SIGSEGV: Segmentation fault - invalid memory reference

Topics specifically related to the wrf.exe program
Post Reply
sekluzia
Posts: 187
Joined: Mon Oct 15, 2018 12:42 pm

SIGSEGV: Segmentation fault - invalid memory reference

Post by sekluzia » Wed Oct 09, 2019 6:15 pm

Dear Colleges,

I am running the WRF model on a cluster using Openmpi. In my runs I use 400-440 CPUs. The WRF model runs during the first 10 min of simulation then stops with the "Program received signal SIGSEGV: Segmentation fault - invalid memory reference."

Please, find attached my rsl* and namelist files.
Please, upload my wrfinput and wrfbdy files at:

https://figshare.com/s/2fb8d792e4099bb512ba


I assume that this issue could be due to the number of CPUs used.

Best regards,
Artur
Attachments
rsl.out.0000.txt
(5.73 MiB) Downloaded 55 times
rsl.error.0000.txt
(5.74 MiB) Downloaded 53 times
namelist.input
(6.47 KiB) Downloaded 57 times

kwerner
Posts: 2287
Joined: Wed Feb 14, 2018 9:21 pm

Re: SIGSEGV: Segmentation fault - invalid memory reference

Post by kwerner » Thu Oct 10, 2019 3:02 pm

Artur,
Yes, it's very possible that you're using too many processors.
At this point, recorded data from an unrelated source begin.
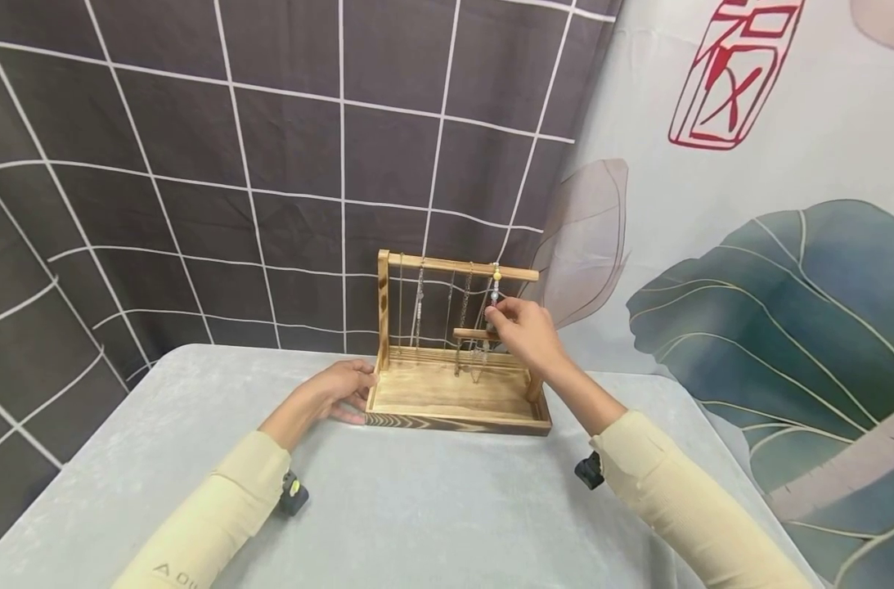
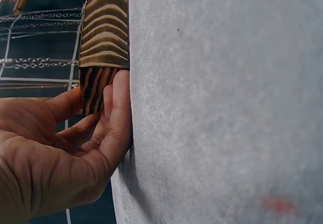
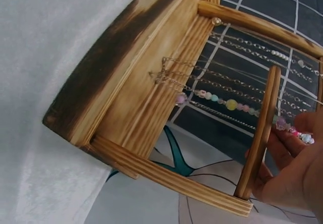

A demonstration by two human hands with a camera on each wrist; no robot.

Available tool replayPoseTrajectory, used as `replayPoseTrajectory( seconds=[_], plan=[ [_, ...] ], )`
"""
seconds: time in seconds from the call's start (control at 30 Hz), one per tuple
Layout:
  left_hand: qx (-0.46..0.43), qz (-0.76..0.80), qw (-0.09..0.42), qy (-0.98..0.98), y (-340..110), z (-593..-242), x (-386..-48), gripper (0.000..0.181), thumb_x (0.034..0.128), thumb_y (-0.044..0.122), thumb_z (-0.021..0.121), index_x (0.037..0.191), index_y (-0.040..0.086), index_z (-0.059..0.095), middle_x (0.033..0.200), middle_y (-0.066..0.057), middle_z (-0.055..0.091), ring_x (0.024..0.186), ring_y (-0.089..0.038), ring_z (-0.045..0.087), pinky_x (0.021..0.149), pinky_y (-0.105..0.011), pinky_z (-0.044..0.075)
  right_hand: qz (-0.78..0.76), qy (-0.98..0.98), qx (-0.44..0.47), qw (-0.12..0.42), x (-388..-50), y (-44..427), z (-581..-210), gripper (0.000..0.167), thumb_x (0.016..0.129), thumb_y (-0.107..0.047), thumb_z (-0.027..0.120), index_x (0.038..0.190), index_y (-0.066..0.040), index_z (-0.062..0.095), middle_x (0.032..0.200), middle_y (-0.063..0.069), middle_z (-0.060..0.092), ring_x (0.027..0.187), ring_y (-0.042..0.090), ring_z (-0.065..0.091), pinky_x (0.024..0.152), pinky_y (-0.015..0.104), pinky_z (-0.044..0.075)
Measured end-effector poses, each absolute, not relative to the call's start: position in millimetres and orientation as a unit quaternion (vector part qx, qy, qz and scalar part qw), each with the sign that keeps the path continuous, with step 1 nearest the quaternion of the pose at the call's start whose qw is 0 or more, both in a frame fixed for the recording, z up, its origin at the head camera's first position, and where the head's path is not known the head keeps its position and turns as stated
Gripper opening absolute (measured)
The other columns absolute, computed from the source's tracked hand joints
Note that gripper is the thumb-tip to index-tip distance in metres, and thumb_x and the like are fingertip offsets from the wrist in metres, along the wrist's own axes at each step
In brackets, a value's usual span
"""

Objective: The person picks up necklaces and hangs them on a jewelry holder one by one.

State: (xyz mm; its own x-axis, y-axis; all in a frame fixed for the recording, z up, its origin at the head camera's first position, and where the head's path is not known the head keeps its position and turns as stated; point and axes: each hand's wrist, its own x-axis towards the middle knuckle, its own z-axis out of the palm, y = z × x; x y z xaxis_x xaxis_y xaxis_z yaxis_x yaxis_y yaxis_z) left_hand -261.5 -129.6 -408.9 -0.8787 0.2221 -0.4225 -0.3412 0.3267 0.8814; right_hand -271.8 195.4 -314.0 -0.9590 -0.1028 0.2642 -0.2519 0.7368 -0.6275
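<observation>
A wooden jewelry stand [image 1: 447, 397] with a shallow tray base stands on the table. My left hand [image 1: 341, 388] grips the tray's left end; in the left wrist view its fingers [image 2: 121, 95] curl about the dark-striped corner [image 2: 96, 85]. At the right part of the stand, my right hand [image 1: 526, 331] pinches a beaded necklace [image 1: 496, 286] below the top bar [image 1: 447, 263]. Its pastel beads [image 3: 231, 104] show in the right wrist view, passing by the short crossbar [image 3: 260, 133]. Several metal chain necklaces [image 1: 420, 303] hang from the top bar. The right fingertips are partly hidden.
The table has a pale grey cloth [image 1: 388, 507]. Behind the stand hangs a dark curtain [image 1: 292, 229] with a white grid, and to the right a leaf-patterned cloth [image 1: 785, 311]. A black wrist camera [image 1: 294, 495] sits at the left cuff, another [image 1: 590, 471] at the right.
</observation>
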Motion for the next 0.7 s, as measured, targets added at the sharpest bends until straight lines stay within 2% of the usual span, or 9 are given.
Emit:
replayPoseTrajectory(
  seconds=[0.17, 0.43, 0.7],
  plan=[
    [-0.037, 0.58, 0.243, 0.777, -132, -408, -262, 0.047, 0.1191, 0.018, 0.053, 0.162, 0.0, 0.046, 0.111, -0.014, 0.068, 0.086, -0.019, 0.073, 0.079, -0.04, 0.075, 0.349, -0.927, 0.09, 0.101, -272, 197, -316, 0.038, 0.115, -0.036, 0.061, 0.129, -0.006, 0.079, 0.131, 0.016, 0.082, 0.129, 0.039, 0.075, 0.111, 0.059, 0.062],
    [-0.037, 0.58, 0.242, 0.777, -133, -407, -262, 0.048, 0.1189, 0.017, 0.052, 0.163, -0.001, 0.046, 0.108, -0.014, 0.069, 0.086, -0.019, 0.074, 0.079, -0.04, 0.075, 0.344, -0.928, 0.096, 0.11, -272, 203, -321, 0.039, 0.114, -0.038, 0.061, 0.129, -0.007, 0.081, 0.127, 0.014, 0.084, 0.116, 0.036, 0.076, 0.104, 0.056, 0.063],
    [-0.036, 0.582, 0.237, 0.777, -131, -408, -262, 0.049, 0.1194, 0.018, 0.053, 0.163, -0.003, 0.046, 0.106, -0.013, 0.07, 0.086, -0.019, 0.074, 0.08, -0.041, 0.075, 0.376, -0.908, 0.107, 0.15, -263, 215, -318, 0.035, 0.114, -0.031, 0.063, 0.13, -0.004, 0.08, 0.127, 0.018, 0.083, 0.122, 0.04, 0.078, 0.112, 0.06, 0.063]
  ],
)
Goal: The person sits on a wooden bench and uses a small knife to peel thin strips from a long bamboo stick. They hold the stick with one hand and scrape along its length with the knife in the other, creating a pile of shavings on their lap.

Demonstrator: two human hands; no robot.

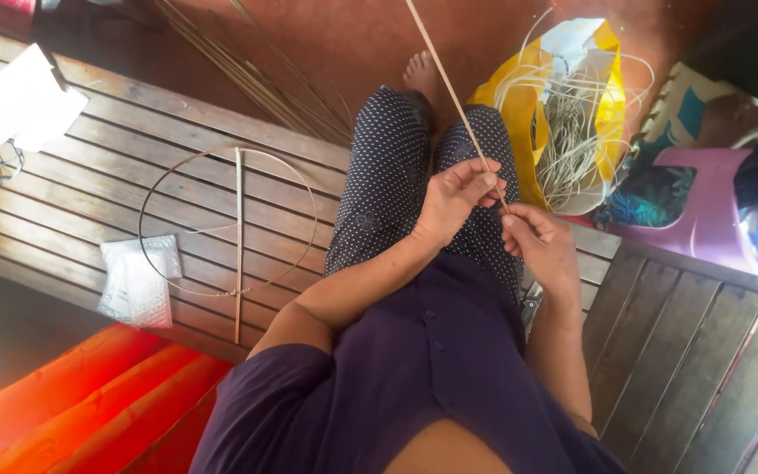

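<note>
A long thin pale cane strip (449, 83) runs from the top of the view down into my hands. My left hand (456, 195) pinches it with fingertips above my dotted dark trousers. Just below, my right hand (540, 243) grips the strip's lower end, fingers curled. Both hands hover over my lap as I sit on a slatted wooden bench (116, 140).
A thin wire hoop (225, 219) with a stick across it lies on the bench beside a clear plastic bag (138, 279). White paper (19, 104) lies far left. A yellow bag of pale strips (572, 114) stands right, by a pink stool (712, 215). Loose canes (256, 75) lie on the floor.
</note>
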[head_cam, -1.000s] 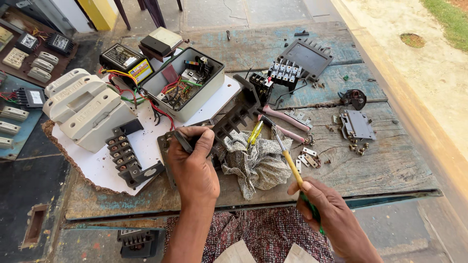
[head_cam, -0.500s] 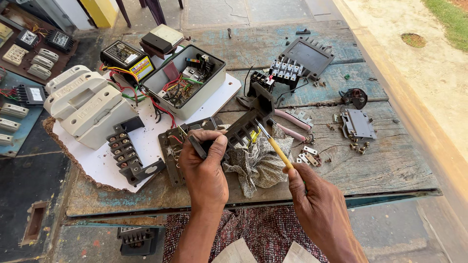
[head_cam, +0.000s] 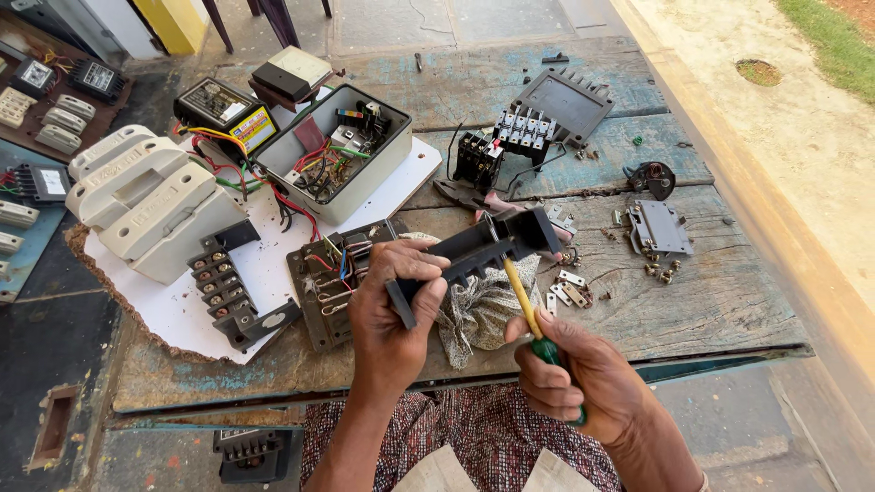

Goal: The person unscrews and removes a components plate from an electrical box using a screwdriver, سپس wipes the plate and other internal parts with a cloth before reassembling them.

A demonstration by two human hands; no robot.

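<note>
The left hand (head_cam: 394,305) is closed around the near end of a long dark plastic housing (head_cam: 478,251), its fingers (head_cam: 415,262) curled over the top edge and the thumb pressed against the end, so the piece is lifted clear of the worktop (head_cam: 693,310) and slants up and away toward the right. The right hand (head_cam: 579,378) is closed tight on the green grip of a screwdriver (head_cam: 527,305); the yellow shaft runs up from those fingers and the tip meets the housing about halfway along its length.

Directly below the housing, between the two hands, lies a crumpled grey cloth (head_cam: 478,314). Just beyond the left fingers sits a flat dark base plate (head_cam: 330,278) with coloured wires. Further out from them stands an open grey box (head_cam: 333,155) full of red, green and black wiring, on a white sheet (head_cam: 173,314), with a black terminal strip (head_cam: 223,287) and pale grey covers (head_cam: 150,205) off to the left side.

Right of the screwdriver tip, small metal clips and screws (head_cam: 570,287) are scattered on the wood, and past them a grey metal bracket (head_cam: 661,228). Well beyond both hands rest a black contactor block (head_cam: 478,157) and a dark lid (head_cam: 561,102)
</note>
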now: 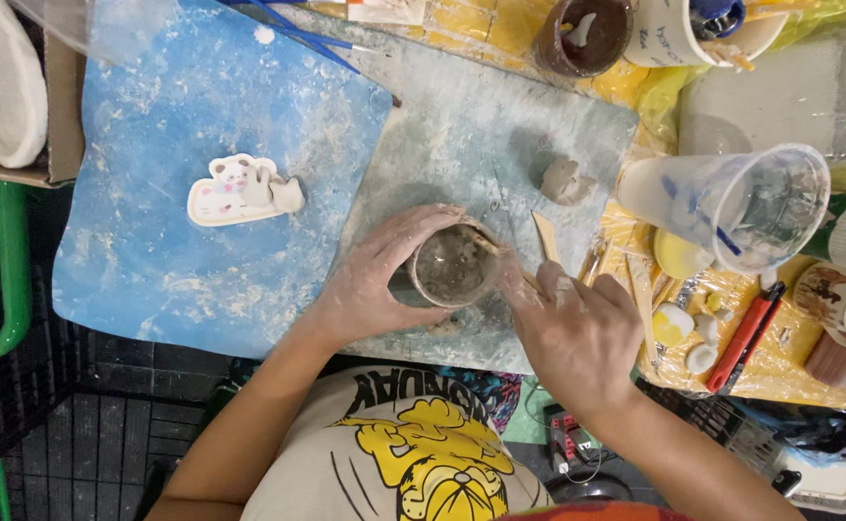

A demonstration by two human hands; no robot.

Take a look here for information regarding choosing an appropriate number of processors, based on your domain size:
https://forum.mmm.ucar.edu/phpBB3/viewt ... =73&t=5082
NCAR/MMM

sekluzia
Posts: 187
Joined: Mon Oct 15, 2018 12:42 pm

Re: SIGSEGV: Segmentation fault - invalid memory reference

Post by sekluzia » Thu Oct 10, 2019 7:52 pm

Hi,

Can I kindly ask you to compute the number of necessary processors for my case based on my namelist.input file attached previously?

Best regards,
Artur

sekluzia
Posts: 187
Joined: Mon Oct 15, 2018 12:42 pm

Re: SIGSEGV: Segmentation fault - invalid memory reference

Post by sekluzia » Fri Oct 11, 2019 9:12 pm

Hi,

I do not believe that this is a issue of processor numbers, because I tried to run the model with both low number of processors and high number of processors. Yes, there is a some limit of number of processors exceeding which resulst in the error of too many processors used. However, below this limit the WRF shows other errors:
Timing for Writing wrfout_d03_2018-08-10_00:10:00 for domain 3: 0.60426 elapsed seconds

Program received signal SIGSEGV: Segmentation fault - invalid memory reference.

Backtrace for this error:
#0 0x2B3B825D1347
#1 0x2B3B825D194E
#2 0x2B3B830315CF
#3 0x1E74EA0 in taugb3.6163 at module_ra_rrtmg_lw.f90:?
#4 0x1E98989 in __rrtmg_lw_taumol_MOD_taumol
#5 0x1EB0826 in __rrtmg_lw_rad_MOD_rrtmg_lw
#6 0x1EC4AB2 in __module_ra_rrtmg_lw_MOD_rrtmg_lwrad
#7 0x18AB82E in __module_radiation_driver_MOD_radiation_driver
#8 0x19A5D97 in __module_first_rk_step_part1_MOD_first_rk_step_part1
#9 0x131DA8F in solve_em_
#10 0x11ACE15 in solve_interface_
#11 0x477ED2 in __module_integrate_MOD_integrate
#12 0x4784B3 in __module_integrate_MOD_integrate
#13 0x4784B3 in __module_integrate_MOD_integrate
#14 0x407693 in __module_wrf_top_MOD_wrf_run
I am not able to understand what is the problem?
I reduced the simulation domains.

Please, find attached my rsl and namelist files.
I am also submitting my wrfinput and wrfbdy files which you can download at:
https://figshare.com/s/b6c5cc6f0fb692d7acd5

Can I ask you to run the wrf files with my namelist file and see are there any problems at your side? Last time I used 56 CPUs for runnig the wrf.exe.


Best regards,
Artur
Attachments
rsl.out.0000.txt
(5.73 MiB) Downloaded 29 times
rsl.error.0000.txt
(5.74 MiB) Downloaded 31 times
namelist.input
(6.47 KiB) Downloaded 44 times

kwerner
Posts: 2287
Joined: Wed Feb 14, 2018 9:21 pm

Re: SIGSEGV: Segmentation fault - invalid memory reference

Post by kwerner » Thu Oct 17, 2019 5:54 pm

There may be additional problems, but until you're running with a more reasonable number of processors, it's difficult to track down that problem because the model could first be stopping due to the number of processors. Based on that FAQ I sent you, you should be able to calculate that you need to use somewhere between ~12 and ~176 processors for your domain sizes. It's okay to use something closer to the upper end to run faster. Can you try a number smaller than 177 (I'm not sure how many processors you have available per node, but you can do the math to determine the best number of nodes to use).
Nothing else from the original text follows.